Lors d’une intervention récente sur la chaîne publique nigérienne RTN, Bakary Yaou Sangaré a reconnu l’absence actuelle de contacts officiels avec le nouveau pouvoir béninois. Cependant, il a exprimé le souhait d’une reprise du dialogue, soulignant l’importance de gestes de bonne volonté entre les deux pays.
« Nous serions ravis si le futur gouvernement béninois s’engageait dans cette voie », a-t-il déclaré, insistant sur la nécessité d’une collaboration renforcée pour surmonter les divergences.
des relations au plus bas depuis 2023
Les tensions entre le Bénin et le Niger se sont intensifiées après le coup d’État de juillet 2023, qui a porté le général Abdourahamane Tiani au pouvoir. Depuis cette date, la frontière terrestre entre les deux pays reste fermée, perturbant gravement les échanges commerciaux et les déplacements des populations.
En janvier 2026, la situation s’est encore détériorée avec des expulsions croisées de diplomates et la suspension des activités de l’ambassade béninoise à Niamey. Les autorités nigériennes accusent régulièrement Cotonou d’héberger des éléments hostiles à leur régime, une allégation que le gouvernement béninois rejette catégoriquement.
enjeux économiques et sécurité : des défis majeurs
Au-delà des tensions politiques, les désaccords portent aussi sur des enjeux économiques cruciaux. Le pipeline pétrolier exploité par Wapco, qui permet l’exportation du pétrole nigérien via le terminal béninois de Sèmè-Kpodji, reste un sujet de discorde. La fermeture de la frontière terrestre continue d’affecter lourdement les opérateurs économiques et les populations des deux côtés de l’axe Niamey-Cotonou.
romuald wadagni face à un défi diplomatique de taille
L’élection de Romuald Wadagni, prévue pour le 12 avril 2026 et son investiture le 24 mai, pourraient marquer un tournant dans les relations entre les deux pays. À Niamey, les déclarations de Bakary Yaou Sangaré sont perçues comme une ouverture conditionnelle, nécessitant des actions concrètes de la part du futur pouvoir béninois.
Une tentative de médiation régionale avait été envisagée en 2025 via une commission tripartite réunissant les deux gouvernements et d’anciens chefs d’État béninois. Cependant, cette initiative n’a pas abouti à des résultats tangibles. Pour le futur président béninois, la normalisation des relations avec le Niger constitue l’un des premiers défis diplomatiques de son mandat.

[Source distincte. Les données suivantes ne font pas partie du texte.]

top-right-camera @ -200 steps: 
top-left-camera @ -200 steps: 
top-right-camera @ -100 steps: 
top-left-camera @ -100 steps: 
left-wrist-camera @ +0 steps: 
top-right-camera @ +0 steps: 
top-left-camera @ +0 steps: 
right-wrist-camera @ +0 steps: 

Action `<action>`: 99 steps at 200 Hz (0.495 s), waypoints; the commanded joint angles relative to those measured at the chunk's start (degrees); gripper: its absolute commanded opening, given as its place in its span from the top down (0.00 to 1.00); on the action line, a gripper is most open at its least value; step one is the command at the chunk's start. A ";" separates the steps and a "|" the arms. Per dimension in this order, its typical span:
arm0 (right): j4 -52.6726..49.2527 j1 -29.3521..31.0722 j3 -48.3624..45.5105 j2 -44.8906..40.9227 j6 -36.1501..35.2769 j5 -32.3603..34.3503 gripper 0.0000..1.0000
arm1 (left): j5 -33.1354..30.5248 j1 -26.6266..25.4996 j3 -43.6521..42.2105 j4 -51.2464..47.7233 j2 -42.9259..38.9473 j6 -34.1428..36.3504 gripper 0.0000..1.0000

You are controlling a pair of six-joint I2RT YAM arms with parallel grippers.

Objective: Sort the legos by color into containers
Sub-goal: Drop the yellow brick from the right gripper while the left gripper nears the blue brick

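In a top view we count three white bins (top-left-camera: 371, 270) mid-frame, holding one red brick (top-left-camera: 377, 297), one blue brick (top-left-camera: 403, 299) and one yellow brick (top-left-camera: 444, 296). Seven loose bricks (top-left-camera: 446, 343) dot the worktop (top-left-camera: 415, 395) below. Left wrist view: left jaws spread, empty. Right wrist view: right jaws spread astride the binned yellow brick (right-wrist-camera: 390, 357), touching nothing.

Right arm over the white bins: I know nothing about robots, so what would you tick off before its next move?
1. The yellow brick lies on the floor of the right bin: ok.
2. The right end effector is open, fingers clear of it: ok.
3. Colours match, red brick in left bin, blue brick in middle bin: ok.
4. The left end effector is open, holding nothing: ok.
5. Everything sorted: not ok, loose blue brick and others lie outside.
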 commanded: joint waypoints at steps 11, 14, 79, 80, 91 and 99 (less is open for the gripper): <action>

Un dégel des relations entre le Bénin et le Niger permettrait non seulement de relancer les échanges économiques sous-régionaux, mais aussi de renforcer la coopération sécuritaire. Cette dynamique s’inscrit dans un contexte régional marqué par une montée des tensions au Sahel, où la stabilité est plus que jamais une priorité.